This overdue library book was returned to Massachusetts library 119 years later

New Bedford Public Library Director Olivia Melo points to a stamp dating to 1882 when the New Bedford library system acquired the book, on Friday, July 7, 2023, in New Bedford, Mass. “An Elementary Treatise on Electricity” by James Clerk Maxwell, last checked out about 119 years ago, has been returned to the Massachusetts library after it was discovered among books donated to the libraries at West Virginia University.

Checked out in February 1904, a copy of “An Elementary Treatise on Electricity” by James Clerk Maxwell made its way back to the New Bedford Free Public Library in Massachusetts 119 years later.

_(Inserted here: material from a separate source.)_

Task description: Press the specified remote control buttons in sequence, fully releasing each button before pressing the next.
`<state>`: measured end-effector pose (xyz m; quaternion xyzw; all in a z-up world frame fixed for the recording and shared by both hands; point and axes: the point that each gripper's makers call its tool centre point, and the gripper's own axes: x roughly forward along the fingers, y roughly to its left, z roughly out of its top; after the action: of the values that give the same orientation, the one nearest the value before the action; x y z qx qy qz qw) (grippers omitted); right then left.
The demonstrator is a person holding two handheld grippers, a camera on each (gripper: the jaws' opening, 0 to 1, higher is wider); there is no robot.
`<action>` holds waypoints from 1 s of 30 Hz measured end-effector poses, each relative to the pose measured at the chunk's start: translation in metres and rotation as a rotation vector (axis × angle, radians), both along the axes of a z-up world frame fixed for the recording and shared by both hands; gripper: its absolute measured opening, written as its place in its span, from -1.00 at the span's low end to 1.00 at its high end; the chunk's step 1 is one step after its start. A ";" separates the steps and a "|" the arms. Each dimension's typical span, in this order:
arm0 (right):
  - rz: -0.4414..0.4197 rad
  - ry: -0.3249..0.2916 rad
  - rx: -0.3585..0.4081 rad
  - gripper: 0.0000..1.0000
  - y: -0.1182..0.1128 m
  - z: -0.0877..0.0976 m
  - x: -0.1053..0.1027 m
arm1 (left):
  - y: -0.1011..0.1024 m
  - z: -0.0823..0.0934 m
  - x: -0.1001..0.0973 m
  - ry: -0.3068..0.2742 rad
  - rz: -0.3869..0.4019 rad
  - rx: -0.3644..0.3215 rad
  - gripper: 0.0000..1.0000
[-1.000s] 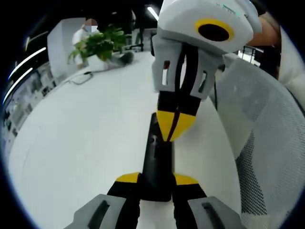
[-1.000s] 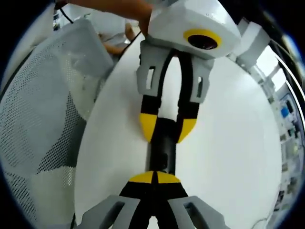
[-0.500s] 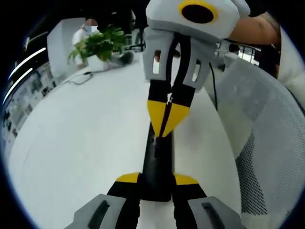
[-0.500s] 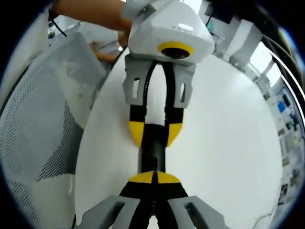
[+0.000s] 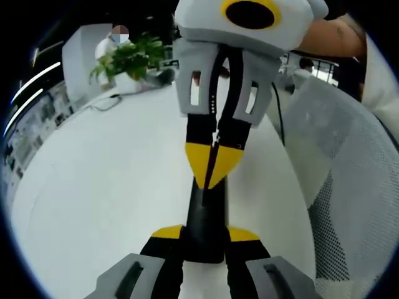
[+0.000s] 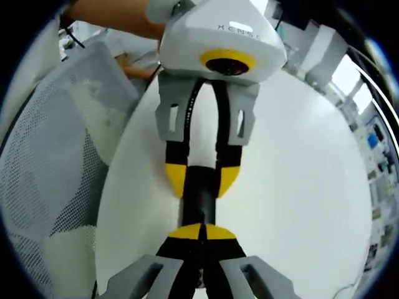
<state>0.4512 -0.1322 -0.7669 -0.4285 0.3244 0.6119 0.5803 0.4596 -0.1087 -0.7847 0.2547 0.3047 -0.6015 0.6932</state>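
Left gripper view: you've got a potted plant [image 5: 128, 59] at the white table's [image 5: 100, 180] far left corner and a mesh chair back [image 5: 349, 187] off its right edge. Your left gripper [image 5: 204, 235] pinches the slim black remote [image 5: 206, 215] near the right edge. Your right gripper [image 5: 211, 177] points down, yellow tips pressed together on the remote's face. Right gripper view: mesh chair [image 6: 43, 168] on the left instead, your bare forearm [image 6: 109, 14] up top.

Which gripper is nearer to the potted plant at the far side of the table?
Right. The right gripper reaches in from the potted plant's side, tips shut over the remote control. The left gripper clamps the remote's opposite end.
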 end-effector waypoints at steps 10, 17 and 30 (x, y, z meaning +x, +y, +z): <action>0.003 0.015 -0.012 -1.00 0.000 -0.006 -0.001 | -0.001 0.001 -0.001 0.000 0.001 -0.005 -0.52; 0.006 0.019 -0.015 -1.00 0.000 -0.006 -0.001 | 0.000 0.001 -0.001 0.001 0.001 -0.009 -0.52; 0.034 -0.003 -0.052 -1.00 0.000 -0.007 -0.001 | 0.000 0.001 -0.001 -0.001 0.005 -0.010 -0.52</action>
<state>0.4499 -0.1327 -0.7736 -0.4499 0.3319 0.6123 0.5590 0.4588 -0.1090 -0.7840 0.2508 0.3022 -0.6011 0.6960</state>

“This came back in extremely good condition,” New Bedford Public Library Director Olivia Melo told The Associated Press. “Someone obviously kept this on a nice bookshelf because it was in such good shape and probably got passed down in the family.”

Stewart Plein, a curator of rare books at West Virginia University Libraries, found the book while looking through a box of donated books, per AP. While the book wasn’t rare, he saw in the book’s stamp that it wasn’t marked “withdrawn” or removed from the library. So he sent it back to its original home.

Melo said that while she has occasionally seen books 10 or 15 years overdue make their way back to the library, this one due over a century ago is a rarity, per AP.

It even outdates an overdue book returned to the Boise, Idaho, main library in November 2021 that was 110 years overdue, as reported by The New York Times.

The written word, Melo told AP, is invaluable.

“The value of the printed book is it’s not digital, it’s not going to disappear. Just holding it, you get the sense of someone having this book 120 years ago and reading it, and here it is in my hands,” she said. “It is still going to be here a hundred years from now. The printed book is always going to be valuable.”